Giles et al (2018) compared the effect of a standard quadriceps-strengthening program to low load BFR over an 8-week training period in people (n=64) with patellofemoral pain (PFP).

BFR training protocol - patellafemoral pain

In both groups the range of motions were selected to minimize patellofemoral joint load. No statistically significant difference in change was found between groups over 8 weeks in worst pain or Kujala Patellofemoral Score. There was a 93% greater reduction in pain with ADL (p=.02) over 8 weeks in the BFR group relative to the standardised quadriceps-strengthening group. A 49% greater improvement in knee extensor torque in the BFR group was also observed (p=0.07).

Ferraz et al (2017) investigated the effects of a 12-week BFR training intervention in 48 females with knee osteoarthritis (OA) utilizing three different exercise protocols (Table 2).

12 week BFR training protocol - knee osteoarthritis

Similar within-group increases were observed in leg press (26% & 33%, p<.001), knee extension 1RM (23% & 22%, p<.001) and quadriceps CSA (7% & 8%, p<.001) in BFR and HI-RT respectively and these were significantly greater (p<0.5) than those of LI-RT. BFR training also reported significant improvements (p<.05) in a physical function and pain score (WOMAC) test.

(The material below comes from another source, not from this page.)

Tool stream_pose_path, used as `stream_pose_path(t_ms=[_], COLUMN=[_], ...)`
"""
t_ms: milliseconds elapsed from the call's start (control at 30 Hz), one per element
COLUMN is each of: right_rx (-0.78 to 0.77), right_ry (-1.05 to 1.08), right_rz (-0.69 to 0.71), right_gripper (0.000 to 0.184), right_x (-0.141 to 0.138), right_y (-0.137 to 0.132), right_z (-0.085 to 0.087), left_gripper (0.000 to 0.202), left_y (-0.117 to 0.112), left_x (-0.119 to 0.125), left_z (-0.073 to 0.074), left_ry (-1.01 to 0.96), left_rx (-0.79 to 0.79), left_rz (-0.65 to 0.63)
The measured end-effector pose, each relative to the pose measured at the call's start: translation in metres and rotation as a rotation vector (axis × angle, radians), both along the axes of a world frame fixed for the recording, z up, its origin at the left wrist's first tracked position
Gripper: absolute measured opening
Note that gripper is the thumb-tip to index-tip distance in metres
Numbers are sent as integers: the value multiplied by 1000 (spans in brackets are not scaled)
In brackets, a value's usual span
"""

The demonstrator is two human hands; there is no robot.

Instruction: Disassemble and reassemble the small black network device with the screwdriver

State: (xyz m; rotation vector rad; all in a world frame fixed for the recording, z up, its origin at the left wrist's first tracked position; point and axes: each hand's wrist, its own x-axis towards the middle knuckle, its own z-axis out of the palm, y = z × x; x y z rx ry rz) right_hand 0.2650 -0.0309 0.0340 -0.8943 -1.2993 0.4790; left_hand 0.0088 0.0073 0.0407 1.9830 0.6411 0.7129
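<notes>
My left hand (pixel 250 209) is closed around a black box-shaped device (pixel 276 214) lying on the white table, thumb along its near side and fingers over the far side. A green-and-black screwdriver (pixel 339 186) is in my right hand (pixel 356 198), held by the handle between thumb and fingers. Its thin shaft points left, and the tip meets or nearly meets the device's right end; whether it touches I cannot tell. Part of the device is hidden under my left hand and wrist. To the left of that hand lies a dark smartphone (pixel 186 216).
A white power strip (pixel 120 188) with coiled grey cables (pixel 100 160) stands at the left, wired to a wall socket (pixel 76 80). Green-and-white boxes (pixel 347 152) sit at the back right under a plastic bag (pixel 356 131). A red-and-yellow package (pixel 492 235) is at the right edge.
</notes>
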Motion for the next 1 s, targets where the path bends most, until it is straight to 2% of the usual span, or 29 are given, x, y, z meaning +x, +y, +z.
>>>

 These studies highlight the short and longer-term effect of performing BFR low load exercises to increase quadriceps strength and reduce knee pain. This is especially useful for people who cannot tolerate the load of a standard strengthening program due to pain. With the ability to also use BFR for the upper body, this concept may pose a benefit for upper body BFR training targeting those who may experience either elbow or shoulder pain.

 

References:

  1. Chiu, J.K.W., Wong, Y.M., Yung, P.S.H., and Ng, G.Y.F. The effects of quadriceps strengthening on pain, function, and patellofemoral joint contact area in persons with patellofemoral pain. American Journal Of Physical Medicine And Rehabilitation. 91: 98–106, 2012.
  2. Communications, S. American College of Sports Medicine position stand. Progression models in resistance training for healthy adults. Medicine And Science In Sports And Exercise. 41: 687–708, 2009.
  3. Ferraz, R.B., Gualano, B., Rodrigues, R., Kurimori, C.O., Fuller, R., Lima, F.R., et al. Benefits of Resistance Training with Blood Flow Restriction in Knee Osteoarthritis. Medicine & Science In Sports & Exercise. 1, 2017.
  4. Giles, L., Webster, K.E., McClelland, J., and Cook, J.L. British Journal of Sports Medicine. , 2017.
  5. Korakakis, V., Whiteley, R., and Epameinontidis, K. Blood flow restriction-induced analgesia in patients with anterior knee pain. Journal Of Science And Medicine In Sport. 20: e100, 2017.
  6. Scott, B.R., Loenneke, J.P., Slattery, K.M., and Dascombe, B.J. Exercise with Blood Flow Restriction: An Updated Evidence-Based Approach for Enhanced Muscular Development. Sports Medicine. 313–325, 2014.